-- Assignment --
Find the lines in the listing below that have the word "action" and give their count, nothing else.
Dataset section section start
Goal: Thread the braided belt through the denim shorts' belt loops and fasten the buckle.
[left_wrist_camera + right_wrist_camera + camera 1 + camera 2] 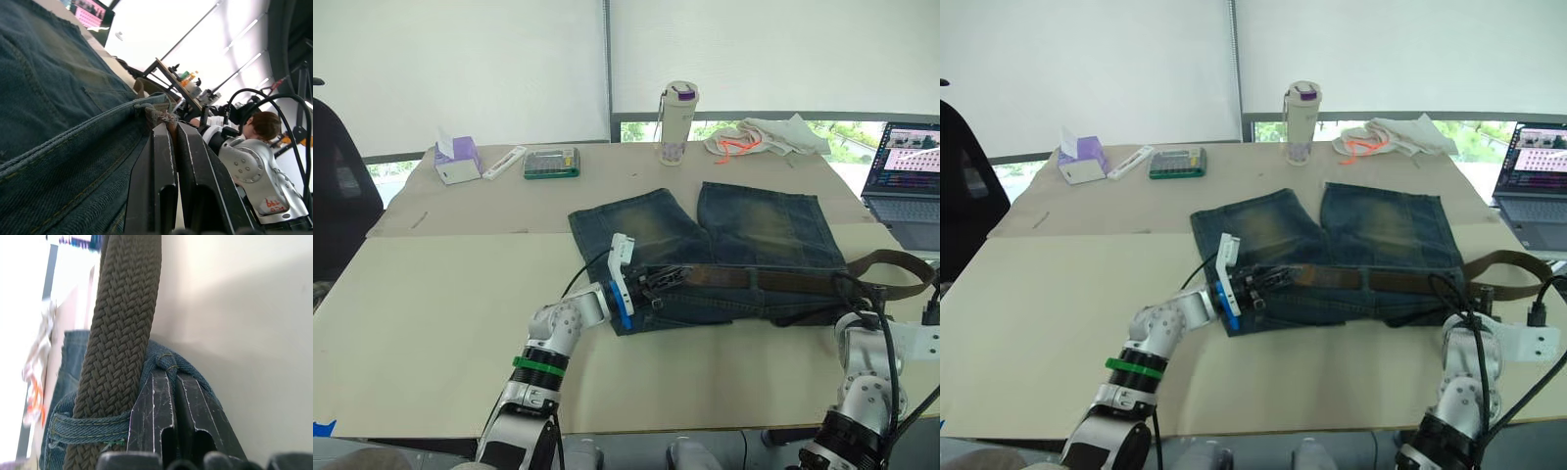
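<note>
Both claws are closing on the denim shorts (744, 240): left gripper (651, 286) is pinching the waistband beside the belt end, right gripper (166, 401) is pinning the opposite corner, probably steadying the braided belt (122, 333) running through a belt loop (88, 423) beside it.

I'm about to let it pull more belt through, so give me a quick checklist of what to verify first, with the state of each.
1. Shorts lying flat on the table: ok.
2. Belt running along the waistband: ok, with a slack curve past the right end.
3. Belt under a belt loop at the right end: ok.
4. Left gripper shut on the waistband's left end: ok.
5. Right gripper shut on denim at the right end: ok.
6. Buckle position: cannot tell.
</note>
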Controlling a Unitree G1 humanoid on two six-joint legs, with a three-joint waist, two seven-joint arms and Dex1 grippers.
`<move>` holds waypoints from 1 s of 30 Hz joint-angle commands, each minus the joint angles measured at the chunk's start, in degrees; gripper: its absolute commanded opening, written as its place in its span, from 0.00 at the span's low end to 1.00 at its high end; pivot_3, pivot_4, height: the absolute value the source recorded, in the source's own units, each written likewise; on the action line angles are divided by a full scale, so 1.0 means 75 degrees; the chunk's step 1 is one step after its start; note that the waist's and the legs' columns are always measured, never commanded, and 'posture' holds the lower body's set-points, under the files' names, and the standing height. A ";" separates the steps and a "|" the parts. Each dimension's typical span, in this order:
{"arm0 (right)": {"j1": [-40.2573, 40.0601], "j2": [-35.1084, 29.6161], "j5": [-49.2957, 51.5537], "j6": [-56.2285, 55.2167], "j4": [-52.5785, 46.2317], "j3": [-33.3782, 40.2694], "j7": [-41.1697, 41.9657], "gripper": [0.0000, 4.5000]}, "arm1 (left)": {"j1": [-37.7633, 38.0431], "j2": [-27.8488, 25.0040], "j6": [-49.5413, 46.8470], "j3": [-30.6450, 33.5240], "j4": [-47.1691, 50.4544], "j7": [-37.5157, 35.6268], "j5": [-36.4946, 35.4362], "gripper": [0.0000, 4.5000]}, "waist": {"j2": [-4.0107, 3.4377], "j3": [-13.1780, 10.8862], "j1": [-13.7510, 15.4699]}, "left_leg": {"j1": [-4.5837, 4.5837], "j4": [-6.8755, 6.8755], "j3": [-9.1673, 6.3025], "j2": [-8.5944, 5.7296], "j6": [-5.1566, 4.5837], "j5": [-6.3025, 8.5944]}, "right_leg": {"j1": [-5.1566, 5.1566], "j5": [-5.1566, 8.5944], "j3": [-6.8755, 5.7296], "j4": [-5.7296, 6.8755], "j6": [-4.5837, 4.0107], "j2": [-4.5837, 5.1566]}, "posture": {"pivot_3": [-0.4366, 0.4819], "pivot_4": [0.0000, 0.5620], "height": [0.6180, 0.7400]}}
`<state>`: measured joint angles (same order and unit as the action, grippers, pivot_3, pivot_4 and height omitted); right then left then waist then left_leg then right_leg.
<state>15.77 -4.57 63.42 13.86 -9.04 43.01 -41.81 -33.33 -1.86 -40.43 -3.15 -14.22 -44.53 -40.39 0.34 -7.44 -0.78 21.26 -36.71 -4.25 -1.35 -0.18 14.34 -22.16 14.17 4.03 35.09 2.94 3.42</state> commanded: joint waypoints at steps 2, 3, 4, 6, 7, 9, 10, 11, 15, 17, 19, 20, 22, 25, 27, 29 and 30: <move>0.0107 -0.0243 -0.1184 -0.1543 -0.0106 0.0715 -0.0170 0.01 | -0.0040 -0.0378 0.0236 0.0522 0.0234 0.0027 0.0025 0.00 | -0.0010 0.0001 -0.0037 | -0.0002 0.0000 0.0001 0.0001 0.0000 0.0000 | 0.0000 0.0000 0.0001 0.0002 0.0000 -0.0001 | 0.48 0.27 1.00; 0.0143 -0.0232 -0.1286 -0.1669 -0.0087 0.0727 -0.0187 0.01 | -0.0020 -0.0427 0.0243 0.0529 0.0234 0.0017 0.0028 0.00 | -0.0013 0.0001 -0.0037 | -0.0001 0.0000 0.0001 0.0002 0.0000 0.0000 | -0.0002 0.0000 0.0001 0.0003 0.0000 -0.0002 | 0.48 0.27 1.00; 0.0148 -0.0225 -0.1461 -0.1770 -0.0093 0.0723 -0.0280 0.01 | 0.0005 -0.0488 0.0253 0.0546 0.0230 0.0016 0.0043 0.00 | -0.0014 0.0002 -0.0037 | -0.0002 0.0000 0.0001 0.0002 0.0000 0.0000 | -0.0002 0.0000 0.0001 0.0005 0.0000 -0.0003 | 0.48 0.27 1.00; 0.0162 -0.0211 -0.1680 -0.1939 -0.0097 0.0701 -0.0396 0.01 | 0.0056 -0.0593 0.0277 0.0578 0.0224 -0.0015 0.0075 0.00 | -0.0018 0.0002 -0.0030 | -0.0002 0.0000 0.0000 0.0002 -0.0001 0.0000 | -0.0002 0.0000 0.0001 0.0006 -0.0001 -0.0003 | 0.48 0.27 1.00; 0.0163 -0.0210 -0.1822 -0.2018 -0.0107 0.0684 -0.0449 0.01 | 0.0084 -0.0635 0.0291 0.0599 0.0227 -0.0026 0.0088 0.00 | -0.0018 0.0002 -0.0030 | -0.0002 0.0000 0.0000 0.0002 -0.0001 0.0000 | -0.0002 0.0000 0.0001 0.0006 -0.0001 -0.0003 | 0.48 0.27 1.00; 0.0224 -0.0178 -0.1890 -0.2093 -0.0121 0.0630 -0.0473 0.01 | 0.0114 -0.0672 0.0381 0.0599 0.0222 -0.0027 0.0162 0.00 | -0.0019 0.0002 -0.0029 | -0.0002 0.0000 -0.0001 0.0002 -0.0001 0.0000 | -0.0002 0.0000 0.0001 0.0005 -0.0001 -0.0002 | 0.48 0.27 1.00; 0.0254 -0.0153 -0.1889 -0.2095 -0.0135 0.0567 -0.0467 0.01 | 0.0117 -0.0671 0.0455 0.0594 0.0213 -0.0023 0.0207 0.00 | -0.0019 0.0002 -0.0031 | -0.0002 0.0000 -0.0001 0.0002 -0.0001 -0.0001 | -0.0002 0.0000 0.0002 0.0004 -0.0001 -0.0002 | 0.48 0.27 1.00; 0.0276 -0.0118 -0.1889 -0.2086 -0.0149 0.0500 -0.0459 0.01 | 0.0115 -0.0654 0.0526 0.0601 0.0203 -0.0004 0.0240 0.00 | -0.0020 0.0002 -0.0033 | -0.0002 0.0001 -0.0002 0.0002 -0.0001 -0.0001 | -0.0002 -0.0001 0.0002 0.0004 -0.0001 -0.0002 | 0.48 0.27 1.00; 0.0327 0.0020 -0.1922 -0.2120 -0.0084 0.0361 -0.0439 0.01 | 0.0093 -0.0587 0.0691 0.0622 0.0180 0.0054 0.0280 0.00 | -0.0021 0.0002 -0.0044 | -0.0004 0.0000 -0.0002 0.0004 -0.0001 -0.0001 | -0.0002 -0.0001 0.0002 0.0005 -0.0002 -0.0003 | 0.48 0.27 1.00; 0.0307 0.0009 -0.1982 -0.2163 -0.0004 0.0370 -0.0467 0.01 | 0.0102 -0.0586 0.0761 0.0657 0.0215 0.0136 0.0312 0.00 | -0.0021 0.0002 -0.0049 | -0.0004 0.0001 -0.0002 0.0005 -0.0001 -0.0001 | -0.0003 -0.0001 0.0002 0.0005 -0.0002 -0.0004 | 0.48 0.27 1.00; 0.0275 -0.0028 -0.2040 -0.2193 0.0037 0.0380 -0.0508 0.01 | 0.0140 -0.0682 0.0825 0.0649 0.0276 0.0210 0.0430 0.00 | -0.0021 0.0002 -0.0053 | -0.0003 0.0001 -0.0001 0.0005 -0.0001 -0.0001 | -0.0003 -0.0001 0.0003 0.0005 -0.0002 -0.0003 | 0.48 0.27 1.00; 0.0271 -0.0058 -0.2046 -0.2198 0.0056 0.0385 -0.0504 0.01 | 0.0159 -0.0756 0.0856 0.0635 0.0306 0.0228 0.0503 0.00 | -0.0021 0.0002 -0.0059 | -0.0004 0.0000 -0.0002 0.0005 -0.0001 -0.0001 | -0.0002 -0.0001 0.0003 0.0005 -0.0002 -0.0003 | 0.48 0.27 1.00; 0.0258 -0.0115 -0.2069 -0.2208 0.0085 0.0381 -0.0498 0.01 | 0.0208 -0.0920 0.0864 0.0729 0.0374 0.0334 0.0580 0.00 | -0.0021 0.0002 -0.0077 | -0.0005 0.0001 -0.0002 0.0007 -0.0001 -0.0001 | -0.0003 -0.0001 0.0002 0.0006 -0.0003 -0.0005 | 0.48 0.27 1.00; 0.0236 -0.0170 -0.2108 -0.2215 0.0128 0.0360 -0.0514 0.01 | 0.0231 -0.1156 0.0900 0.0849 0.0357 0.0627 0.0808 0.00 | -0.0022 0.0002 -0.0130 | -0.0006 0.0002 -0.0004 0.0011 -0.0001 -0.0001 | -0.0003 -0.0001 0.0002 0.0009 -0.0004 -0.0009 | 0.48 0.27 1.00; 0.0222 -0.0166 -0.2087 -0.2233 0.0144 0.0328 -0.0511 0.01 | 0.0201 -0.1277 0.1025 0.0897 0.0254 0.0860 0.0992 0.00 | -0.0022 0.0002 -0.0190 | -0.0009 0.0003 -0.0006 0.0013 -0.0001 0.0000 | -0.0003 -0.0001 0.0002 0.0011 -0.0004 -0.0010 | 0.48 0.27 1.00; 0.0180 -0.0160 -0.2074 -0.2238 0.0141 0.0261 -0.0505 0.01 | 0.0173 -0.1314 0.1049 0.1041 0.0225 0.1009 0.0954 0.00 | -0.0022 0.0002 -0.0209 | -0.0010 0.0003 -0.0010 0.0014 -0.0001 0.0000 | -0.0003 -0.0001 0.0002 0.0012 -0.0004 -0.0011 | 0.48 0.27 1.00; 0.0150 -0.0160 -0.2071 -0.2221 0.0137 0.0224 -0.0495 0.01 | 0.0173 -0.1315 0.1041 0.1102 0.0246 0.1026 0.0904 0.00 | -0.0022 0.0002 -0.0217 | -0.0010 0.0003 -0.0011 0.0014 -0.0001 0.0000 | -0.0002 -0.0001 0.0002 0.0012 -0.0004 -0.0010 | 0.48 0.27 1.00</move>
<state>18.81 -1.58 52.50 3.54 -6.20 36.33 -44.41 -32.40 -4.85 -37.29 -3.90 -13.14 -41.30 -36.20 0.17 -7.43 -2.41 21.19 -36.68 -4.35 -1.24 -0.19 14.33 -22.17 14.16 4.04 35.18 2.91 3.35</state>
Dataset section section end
-- Answer space --
2